Quatro em cada dez portugueses não tinha como pagar uma semana de férias fora de casa no ano passado. O valor está 11,5 pontos percentuais acima da média dos 27 países da União Europeia.

Ir de férias é um privilégio que não está ao alcance de todos. A prova disso são os últimos dados do Eurostat, que mostram que 40% dos portugueses não têm capacidade financeira para pagar uma semana de férias fora de casa, uma percentagem substancialmente superior à média dos 27 países da União Europeia (UE) e a sétima maior do bloco.

Os dados referentes a Portugal ainda são provisórios, mas mostram que 40% dos residentes no país com mais de 16 anos não têm como pagar uma semana de férias fora do local de residência.
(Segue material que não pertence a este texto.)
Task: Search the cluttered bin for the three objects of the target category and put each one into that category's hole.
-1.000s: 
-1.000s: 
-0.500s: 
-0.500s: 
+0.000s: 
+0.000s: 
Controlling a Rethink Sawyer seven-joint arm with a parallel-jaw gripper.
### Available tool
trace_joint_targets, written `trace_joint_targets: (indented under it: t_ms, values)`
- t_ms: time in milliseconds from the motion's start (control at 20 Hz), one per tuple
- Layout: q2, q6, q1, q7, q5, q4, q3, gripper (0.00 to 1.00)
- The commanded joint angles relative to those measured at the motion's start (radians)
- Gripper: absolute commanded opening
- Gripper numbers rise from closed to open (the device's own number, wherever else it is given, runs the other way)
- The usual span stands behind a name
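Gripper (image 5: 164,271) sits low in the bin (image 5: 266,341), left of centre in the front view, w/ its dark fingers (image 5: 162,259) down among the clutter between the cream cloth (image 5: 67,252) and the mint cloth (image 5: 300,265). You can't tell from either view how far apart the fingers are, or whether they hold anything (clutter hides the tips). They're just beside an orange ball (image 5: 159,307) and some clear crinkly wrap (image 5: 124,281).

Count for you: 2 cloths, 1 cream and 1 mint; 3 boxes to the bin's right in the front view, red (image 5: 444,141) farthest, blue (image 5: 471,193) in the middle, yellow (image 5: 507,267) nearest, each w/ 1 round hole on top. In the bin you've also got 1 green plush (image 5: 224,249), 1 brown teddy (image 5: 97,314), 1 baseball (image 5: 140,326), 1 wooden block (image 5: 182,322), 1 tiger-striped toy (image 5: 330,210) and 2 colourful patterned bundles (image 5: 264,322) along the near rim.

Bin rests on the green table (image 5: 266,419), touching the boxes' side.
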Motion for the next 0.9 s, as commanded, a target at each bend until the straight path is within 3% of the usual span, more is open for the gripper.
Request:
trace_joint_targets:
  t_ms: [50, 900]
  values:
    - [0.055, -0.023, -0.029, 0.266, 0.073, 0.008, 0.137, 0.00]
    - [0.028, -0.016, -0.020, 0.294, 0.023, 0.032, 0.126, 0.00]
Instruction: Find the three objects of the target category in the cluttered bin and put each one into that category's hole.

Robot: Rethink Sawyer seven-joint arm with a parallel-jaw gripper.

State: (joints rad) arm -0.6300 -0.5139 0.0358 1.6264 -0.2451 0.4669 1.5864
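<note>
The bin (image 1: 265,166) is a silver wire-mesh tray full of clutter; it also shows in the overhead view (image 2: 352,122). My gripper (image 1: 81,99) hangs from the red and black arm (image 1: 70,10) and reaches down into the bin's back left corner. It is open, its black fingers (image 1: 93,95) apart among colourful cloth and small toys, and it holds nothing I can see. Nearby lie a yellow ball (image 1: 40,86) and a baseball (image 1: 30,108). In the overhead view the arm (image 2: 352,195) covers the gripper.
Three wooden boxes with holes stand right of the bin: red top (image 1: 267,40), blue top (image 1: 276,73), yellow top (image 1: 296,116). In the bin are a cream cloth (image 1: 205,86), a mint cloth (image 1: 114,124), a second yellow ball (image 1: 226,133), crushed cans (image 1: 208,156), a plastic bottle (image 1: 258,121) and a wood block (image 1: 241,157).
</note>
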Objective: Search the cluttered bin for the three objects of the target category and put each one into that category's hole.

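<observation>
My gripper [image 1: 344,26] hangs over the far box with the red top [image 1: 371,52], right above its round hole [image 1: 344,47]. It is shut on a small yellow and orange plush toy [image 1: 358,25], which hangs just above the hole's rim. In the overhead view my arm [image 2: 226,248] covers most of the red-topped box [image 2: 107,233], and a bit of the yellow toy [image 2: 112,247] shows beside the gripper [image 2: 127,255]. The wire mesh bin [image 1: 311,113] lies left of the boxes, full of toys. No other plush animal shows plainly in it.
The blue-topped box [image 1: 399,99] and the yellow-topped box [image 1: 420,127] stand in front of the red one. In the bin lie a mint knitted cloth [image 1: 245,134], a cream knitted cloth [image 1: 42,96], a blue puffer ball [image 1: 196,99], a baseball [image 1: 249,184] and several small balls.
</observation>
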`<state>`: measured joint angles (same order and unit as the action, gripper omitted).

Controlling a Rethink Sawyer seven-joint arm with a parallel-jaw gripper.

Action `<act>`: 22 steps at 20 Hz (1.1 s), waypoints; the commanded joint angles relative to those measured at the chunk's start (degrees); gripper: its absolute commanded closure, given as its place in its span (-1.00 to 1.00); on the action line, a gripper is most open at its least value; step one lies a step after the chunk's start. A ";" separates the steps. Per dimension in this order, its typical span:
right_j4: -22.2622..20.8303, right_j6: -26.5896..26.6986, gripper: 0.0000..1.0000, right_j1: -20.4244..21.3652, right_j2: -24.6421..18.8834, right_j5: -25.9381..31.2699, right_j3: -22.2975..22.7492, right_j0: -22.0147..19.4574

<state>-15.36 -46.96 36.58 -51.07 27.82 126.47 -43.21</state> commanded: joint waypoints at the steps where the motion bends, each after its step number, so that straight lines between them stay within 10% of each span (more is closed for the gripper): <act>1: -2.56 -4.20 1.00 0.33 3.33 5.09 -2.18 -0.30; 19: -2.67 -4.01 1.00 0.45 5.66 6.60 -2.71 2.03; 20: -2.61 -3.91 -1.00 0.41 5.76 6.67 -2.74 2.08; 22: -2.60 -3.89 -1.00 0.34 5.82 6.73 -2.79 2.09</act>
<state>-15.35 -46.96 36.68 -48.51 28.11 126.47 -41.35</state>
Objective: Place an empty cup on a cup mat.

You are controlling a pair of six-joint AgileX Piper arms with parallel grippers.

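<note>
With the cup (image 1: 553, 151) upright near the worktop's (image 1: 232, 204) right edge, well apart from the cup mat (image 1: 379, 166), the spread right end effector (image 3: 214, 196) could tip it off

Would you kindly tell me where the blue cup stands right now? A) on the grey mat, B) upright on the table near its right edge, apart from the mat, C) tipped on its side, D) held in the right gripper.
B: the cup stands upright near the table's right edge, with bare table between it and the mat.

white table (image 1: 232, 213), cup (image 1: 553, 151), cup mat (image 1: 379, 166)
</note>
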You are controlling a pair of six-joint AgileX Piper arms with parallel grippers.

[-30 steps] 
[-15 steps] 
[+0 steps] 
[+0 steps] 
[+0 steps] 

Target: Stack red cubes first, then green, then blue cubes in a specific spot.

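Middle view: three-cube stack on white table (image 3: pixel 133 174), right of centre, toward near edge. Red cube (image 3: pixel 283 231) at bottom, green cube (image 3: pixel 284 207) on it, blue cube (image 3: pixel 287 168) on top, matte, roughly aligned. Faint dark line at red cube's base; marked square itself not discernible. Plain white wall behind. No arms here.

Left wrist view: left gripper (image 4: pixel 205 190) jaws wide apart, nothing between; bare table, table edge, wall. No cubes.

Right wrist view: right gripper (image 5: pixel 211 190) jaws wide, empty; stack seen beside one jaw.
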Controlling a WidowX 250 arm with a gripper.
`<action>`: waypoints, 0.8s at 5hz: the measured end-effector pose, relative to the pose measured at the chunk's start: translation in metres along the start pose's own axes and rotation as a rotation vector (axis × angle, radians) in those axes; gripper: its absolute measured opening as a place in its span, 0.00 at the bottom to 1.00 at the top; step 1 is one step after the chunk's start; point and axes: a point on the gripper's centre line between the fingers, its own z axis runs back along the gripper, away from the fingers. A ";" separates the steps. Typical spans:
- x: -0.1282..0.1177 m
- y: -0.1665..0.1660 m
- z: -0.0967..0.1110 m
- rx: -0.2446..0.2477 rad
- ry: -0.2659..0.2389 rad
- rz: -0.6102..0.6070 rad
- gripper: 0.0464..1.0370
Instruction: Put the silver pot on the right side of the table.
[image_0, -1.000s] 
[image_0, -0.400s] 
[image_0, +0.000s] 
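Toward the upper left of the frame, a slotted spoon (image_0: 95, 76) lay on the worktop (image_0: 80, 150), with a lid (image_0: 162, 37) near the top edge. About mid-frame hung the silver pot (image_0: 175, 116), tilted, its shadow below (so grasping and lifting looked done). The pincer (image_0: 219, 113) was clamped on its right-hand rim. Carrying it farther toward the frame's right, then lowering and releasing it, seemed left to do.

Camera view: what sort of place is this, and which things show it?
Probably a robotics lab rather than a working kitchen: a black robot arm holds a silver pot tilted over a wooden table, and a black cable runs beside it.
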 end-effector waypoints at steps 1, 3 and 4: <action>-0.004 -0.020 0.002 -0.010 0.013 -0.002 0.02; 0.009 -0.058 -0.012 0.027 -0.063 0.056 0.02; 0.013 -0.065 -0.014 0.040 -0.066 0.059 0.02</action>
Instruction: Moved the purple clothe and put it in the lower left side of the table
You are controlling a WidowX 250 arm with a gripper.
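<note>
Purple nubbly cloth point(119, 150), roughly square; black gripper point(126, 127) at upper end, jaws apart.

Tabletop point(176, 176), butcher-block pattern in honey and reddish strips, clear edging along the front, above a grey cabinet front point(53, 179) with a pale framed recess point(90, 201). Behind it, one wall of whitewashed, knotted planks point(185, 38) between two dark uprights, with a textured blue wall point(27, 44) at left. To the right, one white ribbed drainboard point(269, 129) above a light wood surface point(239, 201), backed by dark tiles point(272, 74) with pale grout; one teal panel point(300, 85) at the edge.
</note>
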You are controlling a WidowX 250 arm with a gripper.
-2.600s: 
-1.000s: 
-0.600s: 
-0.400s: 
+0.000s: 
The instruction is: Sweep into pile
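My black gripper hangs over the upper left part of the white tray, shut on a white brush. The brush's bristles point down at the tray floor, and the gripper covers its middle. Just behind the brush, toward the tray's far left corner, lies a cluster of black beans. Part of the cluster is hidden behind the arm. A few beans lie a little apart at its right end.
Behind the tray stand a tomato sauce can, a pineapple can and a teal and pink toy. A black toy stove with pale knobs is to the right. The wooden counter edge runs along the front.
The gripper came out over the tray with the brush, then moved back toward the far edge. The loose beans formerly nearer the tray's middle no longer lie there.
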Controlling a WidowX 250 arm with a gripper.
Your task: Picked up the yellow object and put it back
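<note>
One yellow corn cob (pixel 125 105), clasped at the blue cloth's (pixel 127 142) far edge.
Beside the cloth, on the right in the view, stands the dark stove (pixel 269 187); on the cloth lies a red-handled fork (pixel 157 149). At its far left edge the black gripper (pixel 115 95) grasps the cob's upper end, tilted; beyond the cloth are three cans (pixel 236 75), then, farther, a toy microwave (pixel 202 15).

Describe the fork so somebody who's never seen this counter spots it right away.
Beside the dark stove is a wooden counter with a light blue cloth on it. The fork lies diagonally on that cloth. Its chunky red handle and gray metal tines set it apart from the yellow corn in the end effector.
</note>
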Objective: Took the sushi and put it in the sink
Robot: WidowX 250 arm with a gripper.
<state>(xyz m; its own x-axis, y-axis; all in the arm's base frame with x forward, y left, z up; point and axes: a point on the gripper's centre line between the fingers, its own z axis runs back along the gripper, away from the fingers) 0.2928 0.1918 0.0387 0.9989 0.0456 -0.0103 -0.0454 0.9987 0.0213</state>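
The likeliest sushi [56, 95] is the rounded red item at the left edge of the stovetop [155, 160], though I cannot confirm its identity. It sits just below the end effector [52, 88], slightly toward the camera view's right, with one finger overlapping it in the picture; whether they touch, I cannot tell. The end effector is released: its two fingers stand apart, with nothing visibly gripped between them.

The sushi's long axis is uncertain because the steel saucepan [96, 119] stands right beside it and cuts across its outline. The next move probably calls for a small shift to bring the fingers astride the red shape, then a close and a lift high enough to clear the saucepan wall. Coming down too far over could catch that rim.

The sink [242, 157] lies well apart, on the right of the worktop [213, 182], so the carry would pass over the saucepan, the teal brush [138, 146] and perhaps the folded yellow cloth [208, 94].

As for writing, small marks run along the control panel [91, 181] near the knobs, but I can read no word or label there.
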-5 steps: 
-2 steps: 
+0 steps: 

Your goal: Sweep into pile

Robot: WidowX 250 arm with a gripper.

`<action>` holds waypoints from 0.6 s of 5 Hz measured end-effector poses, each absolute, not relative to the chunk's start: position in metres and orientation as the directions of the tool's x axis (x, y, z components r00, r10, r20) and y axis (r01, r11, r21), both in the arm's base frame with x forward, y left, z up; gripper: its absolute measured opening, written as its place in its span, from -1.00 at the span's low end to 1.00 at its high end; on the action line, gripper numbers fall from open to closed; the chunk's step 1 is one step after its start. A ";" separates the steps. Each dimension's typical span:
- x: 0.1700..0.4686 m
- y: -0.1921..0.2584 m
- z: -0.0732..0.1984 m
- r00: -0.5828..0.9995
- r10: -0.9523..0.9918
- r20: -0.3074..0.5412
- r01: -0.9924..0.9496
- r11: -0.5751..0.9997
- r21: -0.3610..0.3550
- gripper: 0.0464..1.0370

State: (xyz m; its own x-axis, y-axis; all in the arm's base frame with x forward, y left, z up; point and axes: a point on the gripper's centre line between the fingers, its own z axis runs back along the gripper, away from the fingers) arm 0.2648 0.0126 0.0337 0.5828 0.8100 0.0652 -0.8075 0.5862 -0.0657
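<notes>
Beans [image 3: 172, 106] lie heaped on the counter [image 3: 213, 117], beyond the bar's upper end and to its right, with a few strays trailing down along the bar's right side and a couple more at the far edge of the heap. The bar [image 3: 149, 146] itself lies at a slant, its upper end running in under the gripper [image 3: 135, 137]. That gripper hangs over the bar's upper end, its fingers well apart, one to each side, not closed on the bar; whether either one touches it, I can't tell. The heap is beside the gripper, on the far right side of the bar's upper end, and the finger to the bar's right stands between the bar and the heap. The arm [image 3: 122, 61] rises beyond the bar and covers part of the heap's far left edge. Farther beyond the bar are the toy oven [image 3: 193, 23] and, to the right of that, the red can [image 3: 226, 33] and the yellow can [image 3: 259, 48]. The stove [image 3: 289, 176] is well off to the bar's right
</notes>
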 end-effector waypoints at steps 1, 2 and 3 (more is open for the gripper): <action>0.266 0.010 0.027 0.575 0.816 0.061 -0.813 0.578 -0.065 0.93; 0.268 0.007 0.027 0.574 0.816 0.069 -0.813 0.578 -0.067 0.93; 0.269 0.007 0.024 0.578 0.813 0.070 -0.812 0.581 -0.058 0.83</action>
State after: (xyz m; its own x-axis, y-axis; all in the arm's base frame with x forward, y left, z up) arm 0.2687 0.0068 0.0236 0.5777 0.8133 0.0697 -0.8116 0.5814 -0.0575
É uma redução de 1,3 pontos percentuais face ao valor apurado para 2018, e uma redução de 23,3 pontos percentuais no espaço de uma década.

Contudo, o valor provisório de Portugal está 11,5 pontos percentuais acima da média da UE, que se fixou em 28,5%, segundo as estimativas do organismo oficial de estatística. Em termos europeus, trata-se de uma redução gradual desde 2010, ano em que 39% dos residentes no bloco não tinham como ir de férias para fora.

O ranking elaborado pelo Eurostat ordena os países por ordem decrescente de % de população com mais de 16 anos incapaz de pagar uma semana de férias fora de casa.

“Porém, devido ao confinamento e ao fecho de fronteiras em todo o mundo em 2020 para travar a propagação rápida do coronavírus, esta tendência de queda deverá ser interrompida” este ano, calcula o Eurostat, num comunicado publicado esta segunda-feira.

Imediatamente acima de Portugal neste ranking está a Hungria (41,5%), Itália (44,4%, mas segundo dados ainda de 2018) e Chipre (45,2%). Os três primeiros lugares são ocupados pela Roménia, em que 54,1% dos cidadãos com mais de 16 anos não têm como pagar uma semana de férias fora de casa, seguindo-se a Grécia (49,2%) e a Croácia (48,4%).